On Sunday, Carr — one of the reporters who wrote the story announcing Abramson’s ouster — published a column on the Times website titled “Editor’s Exit at The Times Puts Tensions on Display” that offers insight into the “surreal” meeting at The Times’ offices last week.
“When The Times’ publisher, Arthur Sulzberger Jr., stood up at a hastily called meeting in the soaring open newsroom where we usually gather to celebrate the Pulitzers and said that Jill was out, we all just looked at one another,” Carr writes. “How did our workplace suddenly become a particularly bloody episode of Game of Thrones? It is one thing to gossip or complain about your boss, but quite another to watch her head get chopped off in the cold light of day. The lack of decorum was stunning.”
Carr also agrees with Sulzberger’s assertion that “she had lost the support of her masthead colleagues and could not win it back.”
He writes: “I like Jill and the version of The Times she made. But my reporting, including interviews with senior people in the newsroom, some of them women, backs up his conclusion.”
STORY: New York Times’ Top Editor Jill Abramson Abruptly Replaced
He notes that one “big tactical mistake” she made was in failing to notify Baquet that she had hired The Guardian senior editor Janice Gibson as co-managing editor for digital.
“Dean was not aware that Jill had made an offer to Ms. Gibson, and he was furious and worried about how it would affect not only him but the rest of the news operation as well,” he writes, adding: “When Dean let Arthur know that he would leave the paper because he found the situation untenable, it was clear that an important insurance policy for the newspaper’s future was going to leave the building.”
Calling it a “grinding spectacle,” Carr adds that Sulzberger was likely not prepared to handle the media storm that followed Abramson’s firing, even though people close to him say he was aware that “his decision would create an uproar.”
“Mr. Sulzberger, working with Mr. Baquet and Mr. Thompson, may have failed to understand the impact Ms. Abramson’s firing would have, both internally and with the public,” he writes. “Planning went into immediately erasing her name from the masthead, but not so much into the splatter it would create. A meeting of executives scheduled for last Thursday, which Jill could no longer lead, created a false deadline that forced management into what seemed like a hurried, ill-considered announcement.”
Last week, following Abramson’s ouster, her daughter Cornelia Griggs posted a photo to Instagram of the former New York Times executive editor seen wearing boxing gloves and working out with a punching bag.
The caption reads, “Mom’s badass new hobby,” followed by the hashtags #girls and #pushy. The photo appeared to be a response to Ken Auletta‘s highly cited report in The New Yorker that Abramson was let go because of her “pushy” behavior.
Sulzberger, meanwhile, also has fended off accusations of sexism, denying that Abramson, the first woman to serve as executive editor of the paper, was being paid significantly less than her predecessors.

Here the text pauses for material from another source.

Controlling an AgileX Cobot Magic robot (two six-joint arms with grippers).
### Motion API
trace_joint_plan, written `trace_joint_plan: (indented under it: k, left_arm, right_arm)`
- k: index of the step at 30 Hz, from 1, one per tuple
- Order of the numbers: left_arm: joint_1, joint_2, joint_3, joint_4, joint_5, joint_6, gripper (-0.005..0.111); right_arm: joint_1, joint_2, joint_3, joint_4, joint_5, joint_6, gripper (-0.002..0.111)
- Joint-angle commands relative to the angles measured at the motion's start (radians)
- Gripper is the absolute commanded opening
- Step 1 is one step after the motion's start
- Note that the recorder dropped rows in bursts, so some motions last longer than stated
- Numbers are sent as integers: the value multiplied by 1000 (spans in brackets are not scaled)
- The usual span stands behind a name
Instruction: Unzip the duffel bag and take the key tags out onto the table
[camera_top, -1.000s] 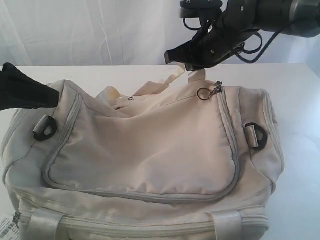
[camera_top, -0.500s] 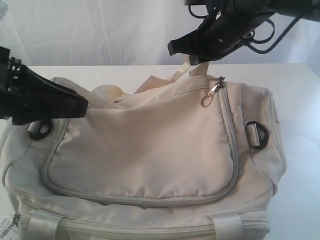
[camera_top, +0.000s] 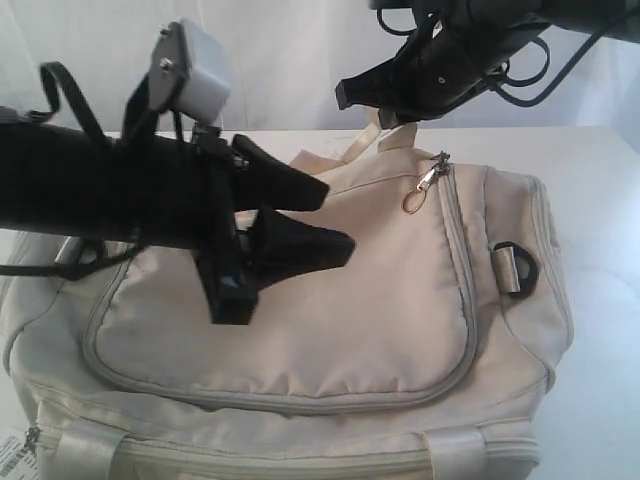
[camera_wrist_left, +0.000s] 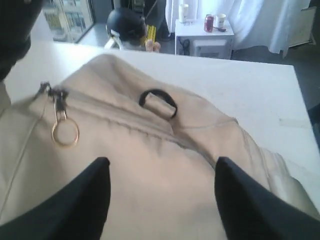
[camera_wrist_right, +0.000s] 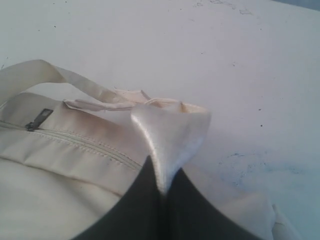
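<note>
A large cream duffel bag (camera_top: 300, 330) lies on its side on a white table (camera_top: 600, 200), filling most of the exterior view. Grey zipper trim (camera_top: 462, 290) outlines its upper panel, and a metal zipper pull (camera_top: 424, 186) with a small ring hangs at the far right corner of that trim. A black D-ring (camera_top: 516, 268) sits on the bag's right end.

The left gripper (camera_top: 337, 218) reaches in from the left on a black arm, above the middle of the bag. Its 2 black fingers (camera_wrist_left: 95, 200) are spread wide apart and hold nothing. In the left wrist view they frame bare beige fabric, with the zipper pull and the D-ring ahead of them. Whether the tips touch the fabric cannot be told.

The right gripper (camera_wrist_right: 162, 186) hangs over the bag's far edge, at the top of the exterior view. Its jaws are pinched tight on a pale webbing handle (camera_wrist_right: 172, 127), the strap pulled up into a peak between them. The rest of the handle trails off along the bag's edge, beside a small dark zipper end (camera_wrist_right: 39, 119).
</note>
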Motion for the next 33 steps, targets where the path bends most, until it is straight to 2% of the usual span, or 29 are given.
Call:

As for the future of The Times, Carr writes, everything will “probably be OK.”
“We have a talented executive editor, a stable if challenged business outlook and a very dedicated audience,” he writes. “To the extent that The New York Times does anything remarkable, it emerges from collaboration and shared enterprise. It’s worth remembering that its legacy begets an excellence that surpasses the particulars of who produces it.”